If the termination condition is met in the process of step S2 by control section 302, learning unit 300 generates preset or user-specified output information by means of post-processing section 306, passes the output information to output device 200, and then terminates the process (step S8). The output information includes, for example, data such as estimator k or estimated time k stored in storage 400. Also, analysis data such as survival curves of a group of cases or test results of the group of cases can be outputted by a user's instruction.

While this exemplary embodiment illustrates the processing sequence of generating an estimator and selecting the created estimator, it is also possible to sequentially select estimators in the order of cases that have shorter actual times after creating all estimators.
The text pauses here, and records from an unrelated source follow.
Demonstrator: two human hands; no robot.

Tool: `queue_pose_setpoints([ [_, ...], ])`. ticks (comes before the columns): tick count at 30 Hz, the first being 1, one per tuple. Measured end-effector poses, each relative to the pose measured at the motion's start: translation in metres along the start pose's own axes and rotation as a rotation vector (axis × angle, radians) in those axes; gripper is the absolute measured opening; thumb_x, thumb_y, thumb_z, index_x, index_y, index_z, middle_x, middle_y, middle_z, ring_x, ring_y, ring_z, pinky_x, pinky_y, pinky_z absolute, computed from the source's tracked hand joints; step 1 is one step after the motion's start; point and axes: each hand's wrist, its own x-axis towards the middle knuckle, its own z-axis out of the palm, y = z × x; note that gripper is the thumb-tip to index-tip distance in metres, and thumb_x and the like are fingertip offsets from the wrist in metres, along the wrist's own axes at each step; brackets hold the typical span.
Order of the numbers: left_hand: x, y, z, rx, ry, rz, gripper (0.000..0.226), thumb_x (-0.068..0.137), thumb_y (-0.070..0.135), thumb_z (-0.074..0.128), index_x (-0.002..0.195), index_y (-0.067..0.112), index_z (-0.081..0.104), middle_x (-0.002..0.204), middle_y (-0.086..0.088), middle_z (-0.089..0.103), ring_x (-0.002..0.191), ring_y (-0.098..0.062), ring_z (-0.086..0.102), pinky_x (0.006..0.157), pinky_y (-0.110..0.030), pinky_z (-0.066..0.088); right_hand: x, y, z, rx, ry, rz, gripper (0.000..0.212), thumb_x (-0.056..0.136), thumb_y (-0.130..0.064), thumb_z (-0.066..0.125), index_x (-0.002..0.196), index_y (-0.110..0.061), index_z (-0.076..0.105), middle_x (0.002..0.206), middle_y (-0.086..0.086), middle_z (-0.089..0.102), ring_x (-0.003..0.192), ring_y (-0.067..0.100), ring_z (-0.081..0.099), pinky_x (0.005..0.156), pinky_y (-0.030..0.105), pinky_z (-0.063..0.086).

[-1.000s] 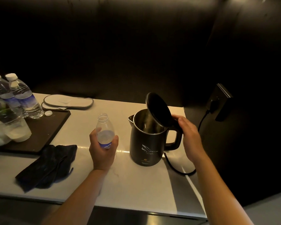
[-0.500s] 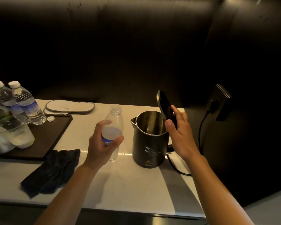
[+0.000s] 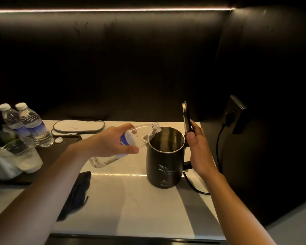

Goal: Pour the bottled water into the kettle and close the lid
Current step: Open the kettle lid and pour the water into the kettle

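Observation:
A black electric kettle (image 3: pixel 163 165) stands on the white counter, its steel inside showing. Its round lid (image 3: pixel 186 117) is tipped up to vertical at the right rim. My right hand (image 3: pixel 197 147) rests against the lid and holds it up. My left hand (image 3: pixel 111 140) grips an uncapped clear water bottle (image 3: pixel 143 134), tilted almost flat with its mouth over the kettle's left rim. Water sits in the bottle's neck end.
Two capped water bottles (image 3: pixel 27 127) stand at the left by a dark tray (image 3: pixel 60 147) with glasses (image 3: pixel 23 156) and a loose white cap (image 3: pixel 58 140). A black cloth (image 3: pixel 76 190) lies in front. A power cord (image 3: pixel 219 147) runs to a wall socket (image 3: pixel 234 114).
My left hand has lifted the bottle and tipped it over to the kettle's rim. My right hand pushed the lid from slanted to upright and stays on it.

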Motion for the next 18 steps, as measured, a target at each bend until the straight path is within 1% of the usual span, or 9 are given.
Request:
queue_pose_setpoints([
  [2, 0.002, 0.005, -0.009, 0.093, -0.066, -0.027, 0.117, 0.042, 0.096, 0.049, 0.142, 0.037, 0.035, 0.118, 0.019, 0.046, 0.100, -0.014, 0.056, 0.085, -0.023, 0.051, 0.000, 0.001, 0.000, -0.014, 0.005, -0.012, 0.054, 0.095, -0.048, 0.038, 0.146, -0.031, 0.037, 0.125, -0.018, 0.038, 0.101, -0.018, 0.041, 0.074, 0.002, 0.032],
  [4, 0.006, 0.008, -0.015, 0.187, -0.107, -0.066, 0.116, 0.047, 0.093, 0.049, 0.146, 0.038, 0.029, 0.121, 0.018, 0.040, 0.109, -0.015, 0.050, 0.096, -0.033, 0.050, 0.000, 0.001, -0.001, -0.028, 0.008, -0.009, 0.048, 0.100, -0.042, 0.038, 0.147, -0.030, 0.036, 0.126, -0.016, 0.037, 0.099, -0.023, 0.039, 0.072, -0.001, 0.031],
  [5, 0.009, 0.009, -0.018, 0.225, -0.129, -0.068, 0.112, 0.049, 0.090, 0.051, 0.146, 0.038, 0.029, 0.122, 0.017, 0.042, 0.108, -0.016, 0.052, 0.097, -0.036, 0.051, 0.000, 0.001, -0.001, -0.034, 0.007, -0.005, 0.047, 0.101, -0.040, 0.038, 0.147, -0.030, 0.036, 0.126, -0.017, 0.036, 0.096, -0.025, 0.038, 0.070, -0.003, 0.031],
  [8, 0.015, 0.016, -0.027, 0.274, -0.192, -0.031, 0.103, 0.053, 0.083, 0.055, 0.140, 0.033, 0.035, 0.118, 0.009, 0.058, 0.099, -0.020, 0.061, 0.088, -0.034, 0.056, 0.000, -0.001, -0.001, -0.040, 0.000, 0.001, 0.047, 0.100, -0.038, 0.037, 0.146, -0.030, 0.036, 0.126, -0.016, 0.036, 0.097, -0.021, 0.039, 0.068, -0.003, 0.032],
  [10, 0.016, 0.021, -0.033, 0.304, -0.209, -0.021, 0.099, 0.056, 0.079, 0.056, 0.140, 0.030, 0.038, 0.118, 0.006, 0.062, 0.096, -0.021, 0.064, 0.085, -0.032, 0.057, -0.001, -0.002, -0.001, -0.046, 0.002, -0.003, 0.048, 0.099, -0.040, 0.037, 0.146, -0.030, 0.036, 0.126, -0.015, 0.036, 0.097, -0.020, 0.038, 0.068, -0.004, 0.031],
  [12, 0.018, 0.025, -0.038, 0.356, -0.219, -0.027, 0.096, 0.059, 0.078, 0.057, 0.140, 0.030, 0.038, 0.106, 0.008, 0.063, 0.089, -0.020, 0.063, 0.079, -0.028, 0.055, -0.001, -0.002, -0.001, -0.050, 0.004, -0.006, 0.049, 0.098, -0.042, 0.036, 0.146, -0.030, 0.035, 0.126, -0.015, 0.036, 0.097, -0.020, 0.037, 0.069, -0.004, 0.029],
  [14, 0.019, 0.030, -0.040, 0.402, -0.218, -0.022, 0.089, 0.065, 0.075, 0.061, 0.139, 0.029, 0.039, 0.091, 0.014, 0.058, 0.081, -0.018, 0.061, 0.072, -0.025, 0.049, -0.001, -0.002, -0.001, -0.043, 0.003, -0.005, 0.048, 0.099, -0.041, 0.037, 0.146, -0.031, 0.035, 0.126, -0.015, 0.036, 0.100, -0.016, 0.039, 0.073, 0.000, 0.030],
  [16, 0.021, 0.033, -0.043, 0.429, -0.219, -0.014, 0.086, 0.067, 0.073, 0.062, 0.138, 0.029, 0.041, 0.089, 0.015, 0.057, 0.080, -0.019, 0.061, 0.070, -0.024, 0.049, -0.001, -0.001, -0.001, -0.034, 0.003, -0.004, 0.049, 0.099, -0.042, 0.037, 0.146, -0.032, 0.035, 0.128, -0.014, 0.036, 0.103, -0.009, 0.041, 0.076, 0.004, 0.029],
  [18, 0.023, 0.035, -0.044, 0.450, -0.221, -0.006, 0.086, 0.066, 0.074, 0.062, 0.136, 0.028, 0.043, 0.095, 0.012, 0.059, 0.083, -0.020, 0.063, 0.072, -0.024, 0.051, -0.001, -0.001, 0.000, -0.023, 0.004, 0.000, 0.053, 0.095, -0.048, 0.037, 0.146, -0.033, 0.035, 0.128, -0.014, 0.037, 0.105, -0.005, 0.042, 0.077, 0.006, 0.030],
])
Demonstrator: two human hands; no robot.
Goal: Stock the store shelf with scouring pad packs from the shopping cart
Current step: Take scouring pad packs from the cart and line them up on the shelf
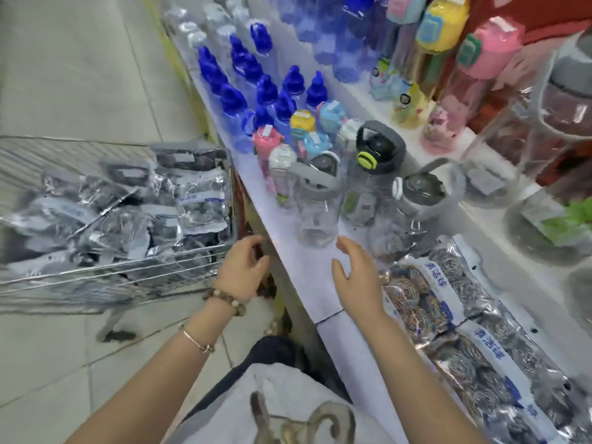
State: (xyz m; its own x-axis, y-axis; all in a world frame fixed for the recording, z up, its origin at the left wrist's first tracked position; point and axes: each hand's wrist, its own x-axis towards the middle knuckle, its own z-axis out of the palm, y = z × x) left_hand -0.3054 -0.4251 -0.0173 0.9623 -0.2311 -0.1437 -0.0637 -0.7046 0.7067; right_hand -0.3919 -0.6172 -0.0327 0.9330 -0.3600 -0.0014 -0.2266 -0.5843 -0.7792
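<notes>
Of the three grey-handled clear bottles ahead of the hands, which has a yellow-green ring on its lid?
The middle bottle, with the upright dark loop handle; the left bottle and right bottle show grey lids without it.

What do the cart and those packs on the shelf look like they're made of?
Shopping cart: thin shiny grey bars, likely metal wire. Scouring pad packs: glossy crinkled clear film, probably plastic, over coiled pads that look like metal wire.
</notes>
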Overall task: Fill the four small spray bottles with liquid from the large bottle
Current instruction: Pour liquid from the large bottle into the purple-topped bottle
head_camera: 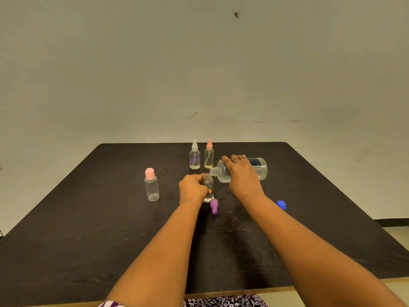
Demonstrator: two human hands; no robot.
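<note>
1. The setting is presenting as a plain indoor room. Whether it is belonging to a home, an office or a studio is not determinable.
2. A painted off-white wall [199,63] is filling the upper half of the view. It is carrying faint scuffs and one dark chip mark [236,14].
3. A matte black table [88,218] with rounded far corners is standing in front of that wall. Its near edge is showing a pale wood-coloured band [332,282].
4. Beyond the table's right edge, a dark skirting strip [391,222] is running along the wall base above a pale floor [398,237].
</note>
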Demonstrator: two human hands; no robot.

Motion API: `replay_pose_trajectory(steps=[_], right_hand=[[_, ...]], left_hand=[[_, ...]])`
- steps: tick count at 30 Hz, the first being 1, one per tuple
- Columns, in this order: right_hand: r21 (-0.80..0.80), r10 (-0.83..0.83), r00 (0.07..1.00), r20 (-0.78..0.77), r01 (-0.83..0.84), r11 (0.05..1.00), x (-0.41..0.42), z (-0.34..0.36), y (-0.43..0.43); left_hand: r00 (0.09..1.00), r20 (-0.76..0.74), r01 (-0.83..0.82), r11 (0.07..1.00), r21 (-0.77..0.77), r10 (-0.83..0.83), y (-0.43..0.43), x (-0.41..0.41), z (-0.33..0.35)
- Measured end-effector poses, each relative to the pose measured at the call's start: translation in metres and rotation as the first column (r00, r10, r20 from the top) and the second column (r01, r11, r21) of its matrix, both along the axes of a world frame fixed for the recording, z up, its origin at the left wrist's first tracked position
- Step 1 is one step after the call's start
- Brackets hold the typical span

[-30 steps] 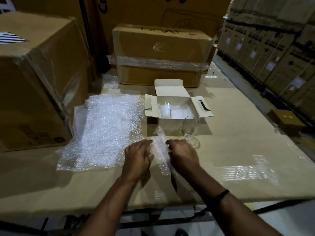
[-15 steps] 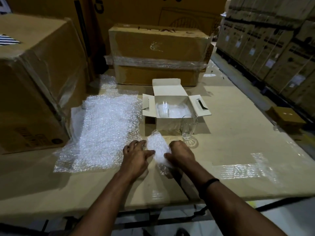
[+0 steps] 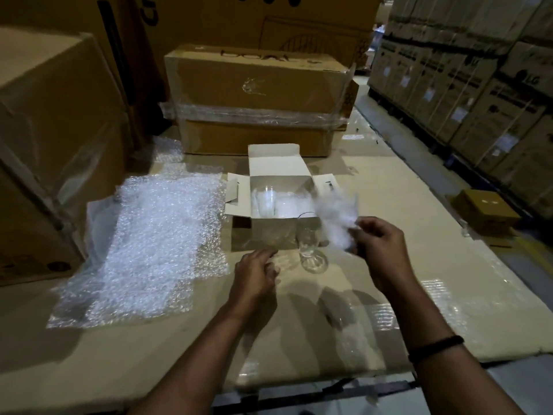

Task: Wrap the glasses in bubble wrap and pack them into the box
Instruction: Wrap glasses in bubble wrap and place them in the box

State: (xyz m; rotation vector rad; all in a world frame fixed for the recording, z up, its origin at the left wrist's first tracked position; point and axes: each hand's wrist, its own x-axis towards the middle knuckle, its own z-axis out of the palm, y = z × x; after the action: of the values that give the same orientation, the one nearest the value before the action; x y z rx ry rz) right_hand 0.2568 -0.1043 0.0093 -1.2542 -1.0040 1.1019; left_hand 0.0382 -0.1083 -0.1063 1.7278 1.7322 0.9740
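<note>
A small white box stands open in the middle of the cardboard-covered table, with a bare glass and wrapped bundles inside. My right hand grips a bubble-wrapped glass, blurred, lifted beside the box's right flap. A bare stemmed glass stands on the table just in front of the box. My left hand hovers low over the table left of that glass, fingers loosely curled and holding nothing. A stack of bubble wrap sheets lies to the left.
A large taped carton sits behind the box, and a big carton fills the left side. Stacked cartons line the right aisle. A small brown box lies beyond the table's right edge.
My right hand has lifted the wrapped glass off the table, up and right toward the box. My left hand has let go of the bundle and stays low.
</note>
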Motion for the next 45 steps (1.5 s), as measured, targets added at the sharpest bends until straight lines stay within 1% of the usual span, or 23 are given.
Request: replay_pose_trajectory(steps=[2, 3, 4, 6, 8, 11, 14, 16, 19, 22, 25, 26, 27, 28, 29, 31, 32, 33, 34, 36, 40, 43, 45], right_hand=[[-0.057, -0.022, 0.977, -0.214, 0.009, 0.998, 0.018, 0.003, 0.008], [-0.059, -0.012, 0.971, -0.24, -0.002, 0.998, 0.025, 0.003, 0.011], [-0.045, -0.003, 0.98, -0.201, -0.007, 0.999, 0.03, 0.001, 0.014], [0.006, -0.012, 1.0, 0.003, 0.012, 1.0, 0.035, -0.004, 0.02], [0.045, -0.035, 0.983, 0.182, 0.028, 0.999, 0.033, -0.007, 0.026], [0.196, -0.103, 0.882, 0.46, 0.012, 0.981, 0.02, -0.011, 0.04], [0.44, -0.217, 0.655, 0.724, -0.195, 0.877, 0.004, -0.019, 0.056], [0.399, -0.23, 0.428, 0.874, -0.363, 0.842, -0.002, -0.02, 0.067], [0.107, -0.119, 0.016, 0.993, -0.572, 0.813, -0.006, -0.013, 0.08], [-0.285, 0.179, -0.24, 0.954, -0.543, 0.79, -0.012, 0.0, 0.085], [-0.52, 0.321, -0.45, 0.833, -0.439, 0.733, -0.024, 0.004, 0.091], [-0.563, 0.355, -0.479, 0.803, -0.414, 0.715, -0.027, 0.004, 0.092], [-0.577, 0.38, -0.471, 0.796, -0.405, 0.709, -0.028, 0.004, 0.092], [-0.55, 0.388, -0.413, 0.824, -0.419, 0.722, -0.027, 0.005, 0.091], [-0.466, 0.357, -0.309, 0.881, -0.451, 0.761, -0.023, 0.007, 0.09], [-0.17, 0.164, -0.056, 0.985, -0.497, 0.851, -0.015, 0.013, 0.086], [-0.057, 0.077, 0.019, 0.997, -0.507, 0.86, -0.011, 0.015, 0.083], [-0.013, 0.035, 0.032, 0.999, -0.53, 0.848, -0.01, 0.015, 0.082], [-0.032, 0.031, -0.011, 0.999, -0.562, 0.827, -0.011, 0.014, 0.081], [-0.169, 0.09, -0.162, 0.983, -0.579, 0.798, -0.016, 0.009, 0.08], [-0.478, 0.296, -0.417, 0.86, -0.454, 0.752, -0.021, 0.0, 0.089], [-0.599, 0.411, -0.48, 0.775, -0.352, 0.719, -0.027, -0.001, 0.095], [-0.598, 0.408, -0.481, 0.776, -0.356, 0.718, -0.03, 0.007, 0.094]], left_hand=[[0.998, 0.055, 0.011, 0.992, -0.123, -0.004, 0.012, 0.02, 0.0], [0.998, 0.067, 0.017, 0.989, -0.148, -0.007, 0.019, 0.03, 0.0], [0.999, 0.051, 0.021, 0.987, -0.159, -0.013, 0.025, 0.038, 0.0], [0.999, -0.054, -0.011, 0.985, -0.173, 0.002, 0.039, 0.054, 0.002], [0.991, -0.123, -0.066, 0.981, -0.18, 0.044, 0.048, 0.064, 0.006], [0.993, -0.095, -0.088, 0.983, -0.159, 0.073, 0.055, 0.07, 0.003], [0.996, -0.016, -0.094, 0.985, -0.146, 0.093, 0.058, 0.068, -0.007], [0.994, 0.052, -0.086, 0.992, -0.096, 0.092, 0.061, 0.068, -0.015], [0.996, 0.052, -0.074, 0.994, -0.085, 0.078, 0.065, 0.067, -0.026], [0.993, 0.093, -0.069, 0.992, -0.102, 0.078, 0.061, 0.066, -0.021], [0.996, 0.051, -0.066, 0.994, -0.091, 0.071, 0.055, 0.068, -0.005], [0.997, 0.032, -0.07, 0.993, -0.09, 0.073, 0.054, 0.068, -0.002], [0.998, 0.007, -0.069, 0.994, -0.086, 0.069, 0.053, 0.067, 0.0], [0.998, -0.011, -0.061, 0.995, -0.077, 0.06, 0.052, 0.067, -0.001], [0.999, -0.017, -0.051, 0.996, -0.069, 0.05, 0.051, 0.066, -0.002], [0.999, -0.003, -0.04, 0.998, -0.051, 0.04, 0.054, 0.065, -0.005], [0.999, 0.012, -0.035, 0.999, -0.037, 0.035, 0.056, 0.064, -0.008], [0.999, 0.023, -0.03, 0.999, -0.025, 0.031, 0.057, 0.064, -0.009], [0.999, 0.022, -0.029, 0.999, -0.019, 0.029, 0.058, 0.063, -0.011], [1.0, -0.008, -0.026, 0.999, -0.025, 0.025, 0.057, 0.063, -0.01], [0.998, -0.054, -0.037, 0.997, -0.073, 0.033, 0.054, 0.066, 0.0], [0.997, -0.073, -0.04, 0.994, -0.103, 0.032, 0.054, 0.067, -0.001], [0.998, -0.051, -0.043, 0.992, -0.115, 0.037, 0.053, 0.067, -0.002]])
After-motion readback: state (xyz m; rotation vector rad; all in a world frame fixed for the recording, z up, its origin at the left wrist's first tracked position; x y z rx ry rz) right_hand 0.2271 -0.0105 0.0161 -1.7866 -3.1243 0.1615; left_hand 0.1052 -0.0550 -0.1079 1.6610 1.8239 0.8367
Also, although this exemplary embodiment illustrates an example where a case includes at least one attribute value, an actual time, and an event, if all events are fatal cases, a case including only an attribute and a time may be used.

Furthermore, it may be also possible to verify the effectiveness of an estimator and incorporate a result of the verification in the output information. Methods for verifying the effectiveness of an estimator include a method using a survival curve obtained by the above-mentioned Kaplan-Meier analysis, or a method using a test value obtained by a log rank test or median test used in the test process.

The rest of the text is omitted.